CUSIP No. 422209106                                                  Page 4 of 7


         Quintiles acquired beneficial ownership of the shares for the purpose
of investment. Quintiles has no intention to influence or direct the Issuer's
affairs, modify its corporate structure or interfere with the business decisions
of its management. Except as may be set forth above, neither Quintiles, nor to
the best of its knowledge, any executive officer or director of Quintiles, has
any plans or proposals which relate to or would result in: (a) the acquisition
by any person of additional securities of the Issuer or the disposition of
securities of the Issuer; (b) an extraordinary corporate transaction, such as a
merger, reorganization or liquidation, involving the Issuer; (c) a sale or
transfer or a material amount of assets of the Issuer; (d) any change in the
present board of directors or management of the Issuer, including any plans or
proposals to change the number or term of directors or to fill any existing
vacancies on the board; (e) any material change in the present capitalization or
dividend policy of the Issuer; (f) any other material change in the Issuer's
business or corporate structure; (g) changes in the Issuer's charter, bylaws or
instruments corresponding thereto or other actions which may impede the
acquisition of control of the Issuer by any person; (h) a class of securities of
the Issuer being delisted from a national securities exchange or to ceasing to
be authorized to be quoted in an interdealer quotation system of a registered
national securities association; (i) a class of equity securities of the Issuer
becoming eligible for termination of registration pursuant to Section 12(g)(4)
of the Securities Exchange Act of 1934; or (j) any action similar to any of
those enumerated above.

ITEM 5.  INTEREST IN SECURITIES OF THE ISSUER

         Based on information contained in the most recent publicly available
filings of the Issuer with the Securities and Exchange Commission, Quintiles is
deemed to beneficially own the number of shares and the percentage of
outstanding shares of Issuer Common Stock listed on lines 11 and 13,
respectively, of Page 2 of this Schedule 13D. In addition, the number of shares
as to which Quintiles has sole or shared voting power and sole or shared
dispositive power, is listed on lines 7-10 of Page 2 of this Schedule 13D.
Quintiles acquired all of the shares reported on this Schedule 13D on May 26,
2000 as a result of the Merger.

ITEM 6.  CONTRACTS, ARRANGEMENTS, UNDERSTANDINGS OR RELATIONSHIPS WITH RESPECT
         TO SECURITIES OF THE ISSUER

         Except as described herein, there are no contracts, arrangements,
understandings or relationships (legal or otherwise) among the persons named in
Item 2 and between such persons and any person with respect to any securities of
the Issuer, including but not limited to transfer or voting of the securities,
finder's fees, joint ventures, loan or option arrangements, puts or calls,
guarantors of profit, division of profit or loss or the giving or withholding of
proxies.

ITEM 7.  MATERIAL TO BE FILED AS EXHIBITS

Exhibit A         Agreement and Plan of Merger, dated as of January 22, 2000,
                  among Healtheon/WebMD Corporation, Pine Merger Corp., Envoy
                  Corporation, Quintiles Transnational Corp. and QFinance, Inc.
                  (incorporated by reference from Exhibit 2.01 of Quintiles'
                  Current Report on Form 8-K, dated January 25, 2000, filed with
                  the Securities and Exchange Commission).


<PAGE>   5

CUSIP No. 422209106                                                  Page 5 of 7


                                    SIGNATURE

         After reasonable inquiry and to the best of my knowledge and belief, I
certify that the information set forth in this statement is true, complete and
correct.

Date: June 5, 2000

                                                QUINTILES TRANSNATIONAL CORP.

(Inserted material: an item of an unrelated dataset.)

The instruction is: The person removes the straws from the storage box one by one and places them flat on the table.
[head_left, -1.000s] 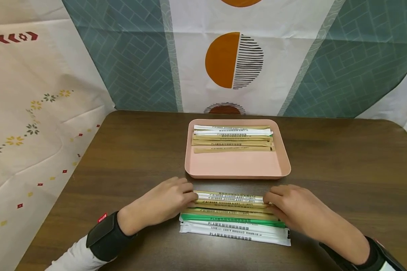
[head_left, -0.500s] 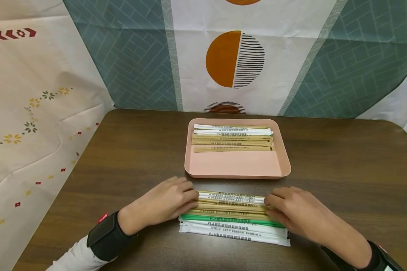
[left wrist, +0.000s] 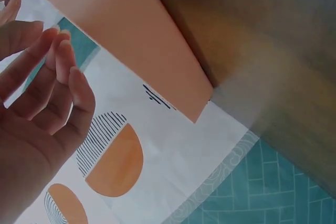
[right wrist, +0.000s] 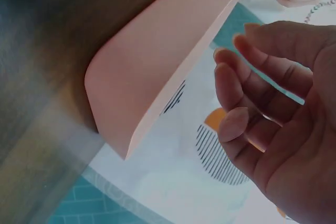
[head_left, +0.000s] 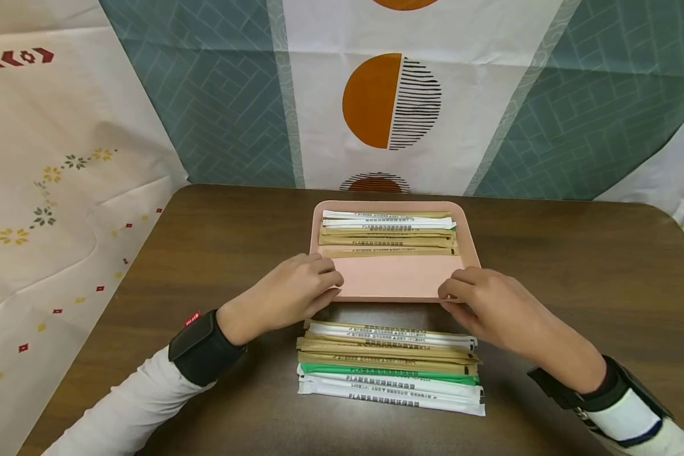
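Both hands hover at the near edge of a pink tray point(head_left: 390, 282). My left hand point(head_left: 296, 288) is over the tray's front left corner and my right hand point(head_left: 490, 307) over its front right. Loosely curled fingers with nothing between them show on the left hand point(left wrist: 44, 98) in the left wrist view; the right hand point(right wrist: 278, 98) looks alike in its own. Paper-wrapped drinking straws in tan point(head_left: 387, 241) and white lie along the tray's back half. Below the hands, several more wrapped straws form a row on the table, including a green one point(head_left: 387, 373) and white ones point(head_left: 390, 398).
The brown wooden table point(head_left: 228, 253) extends to both sides. Behind it hangs a patterned cloth point(head_left: 313, 107) in teal and white, and a flowered cream cloth point(head_left: 74, 190) drapes along the left side.
Both hands have left the row of straws on the table, where they touched its ends, and moved forward to the tray's near edge. The straws stay in place.
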`<state>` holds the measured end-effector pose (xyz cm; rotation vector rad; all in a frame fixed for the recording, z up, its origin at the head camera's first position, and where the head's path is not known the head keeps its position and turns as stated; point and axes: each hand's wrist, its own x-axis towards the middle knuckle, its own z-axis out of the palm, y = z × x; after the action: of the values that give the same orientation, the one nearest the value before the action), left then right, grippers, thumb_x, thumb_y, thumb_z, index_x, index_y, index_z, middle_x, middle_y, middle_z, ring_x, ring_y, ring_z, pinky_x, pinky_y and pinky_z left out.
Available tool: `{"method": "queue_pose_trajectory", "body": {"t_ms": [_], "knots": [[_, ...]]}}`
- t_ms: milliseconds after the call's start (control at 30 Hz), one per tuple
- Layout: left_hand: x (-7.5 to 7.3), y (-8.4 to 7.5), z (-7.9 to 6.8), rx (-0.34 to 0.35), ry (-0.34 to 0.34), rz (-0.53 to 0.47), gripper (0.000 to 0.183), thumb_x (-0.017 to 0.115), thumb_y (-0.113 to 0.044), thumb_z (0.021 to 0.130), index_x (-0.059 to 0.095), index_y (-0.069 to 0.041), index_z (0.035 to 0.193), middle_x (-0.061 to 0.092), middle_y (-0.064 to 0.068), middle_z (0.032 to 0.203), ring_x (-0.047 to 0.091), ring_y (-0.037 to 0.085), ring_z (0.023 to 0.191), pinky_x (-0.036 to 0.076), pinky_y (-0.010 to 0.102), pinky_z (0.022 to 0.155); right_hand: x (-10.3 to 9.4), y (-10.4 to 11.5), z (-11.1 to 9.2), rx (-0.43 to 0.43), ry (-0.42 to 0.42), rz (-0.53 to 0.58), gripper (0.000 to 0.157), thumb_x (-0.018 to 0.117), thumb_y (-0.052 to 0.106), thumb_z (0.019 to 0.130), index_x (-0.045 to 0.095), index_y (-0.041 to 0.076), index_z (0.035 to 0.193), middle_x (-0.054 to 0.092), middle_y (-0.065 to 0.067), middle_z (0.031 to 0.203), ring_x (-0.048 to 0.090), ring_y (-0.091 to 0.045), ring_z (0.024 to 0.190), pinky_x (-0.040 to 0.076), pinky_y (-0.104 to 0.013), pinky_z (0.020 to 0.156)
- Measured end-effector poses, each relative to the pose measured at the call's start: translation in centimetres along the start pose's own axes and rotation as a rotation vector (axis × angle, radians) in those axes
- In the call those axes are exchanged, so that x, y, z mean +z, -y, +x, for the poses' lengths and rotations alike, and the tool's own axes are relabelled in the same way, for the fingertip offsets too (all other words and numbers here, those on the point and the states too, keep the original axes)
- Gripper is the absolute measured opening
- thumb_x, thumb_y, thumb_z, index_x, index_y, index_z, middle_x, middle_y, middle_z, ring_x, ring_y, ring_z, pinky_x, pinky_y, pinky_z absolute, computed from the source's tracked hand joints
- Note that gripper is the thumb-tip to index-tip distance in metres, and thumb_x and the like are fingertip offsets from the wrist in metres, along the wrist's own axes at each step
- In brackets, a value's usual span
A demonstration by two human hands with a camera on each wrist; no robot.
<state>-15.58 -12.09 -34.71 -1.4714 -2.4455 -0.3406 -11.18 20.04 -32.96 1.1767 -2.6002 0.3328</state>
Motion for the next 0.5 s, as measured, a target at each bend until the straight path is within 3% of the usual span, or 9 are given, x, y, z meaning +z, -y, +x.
{"method": "queue_pose_trajectory", "body": {"t_ms": [267, 500], "knots": [[-0.7, 2.4, 2.7, -0.031, -0.016, -0.020, 0.005, 0.071, -0.003, 0.085, 0.066, -0.005, 0.086, 0.060, 0.004, 0.079, 0.052, 0.014, 0.066, 0.046, 0.028, 0.063, 0.1, -2.0, 1.9, 0.132, 0.061, -0.044, 0.023, 0.080, -0.001, 0.072, 0.067, 0.004, 0.091, 0.063, -0.006, 0.086, 0.055, -0.014, 0.066, 0.048, -0.031, 0.056], [0.0, 3.6, 4.6, -0.120, 0.108, -0.013, 0.009, 0.072, -0.007, 0.085, 0.068, -0.003, 0.093, 0.064, 0.009, 0.087, 0.060, 0.018, 0.074, 0.050, 0.030, 0.067, 0.9, -4.3, 3.2, 0.159, 0.141, -0.086, 0.019, 0.074, -0.002, 0.077, 0.065, 0.002, 0.093, 0.063, -0.010, 0.089, 0.049, -0.015, 0.064, 0.042, -0.029, 0.054]]}}
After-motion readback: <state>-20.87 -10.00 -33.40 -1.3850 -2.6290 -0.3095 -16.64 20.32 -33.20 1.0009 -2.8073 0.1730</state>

                                                By: /s/  John S. Russell
                                                    ----------------------------
                                                Name:    John S. Russell
                                                Title:   Senior Vice President
                                                         and General Counsel


<PAGE>   6

CUSIP No. 422209106                                                  Page 6 of 7


                                   SCHEDULE I

        DIRECTORS AND EXECUTIVE OFFICERS OF QUINTILES TRANSNATIONAL CORP.


         The name and principal occupation of each executive officer and
director of Quintiles Transnational Corp. ("Quintiles") are set forth below.
Unless otherwise indicated, each occupation set forth opposite an executive
officer's name refers to employment with Quintiles. The business address of each
person is c/o Quintiles 4709 Creekstone Drive, Riverbirch Building, Suite 200,
Durham, North Carolina 27703. With the exception of Dennis B. Gillings, who has
joint citizenship between the United Kingdom and the United States of America
and E.G.F. Brown, who is a citizen of the United Kingdom, each of the persons
listed in Schedule I is a citizen of the United States of America.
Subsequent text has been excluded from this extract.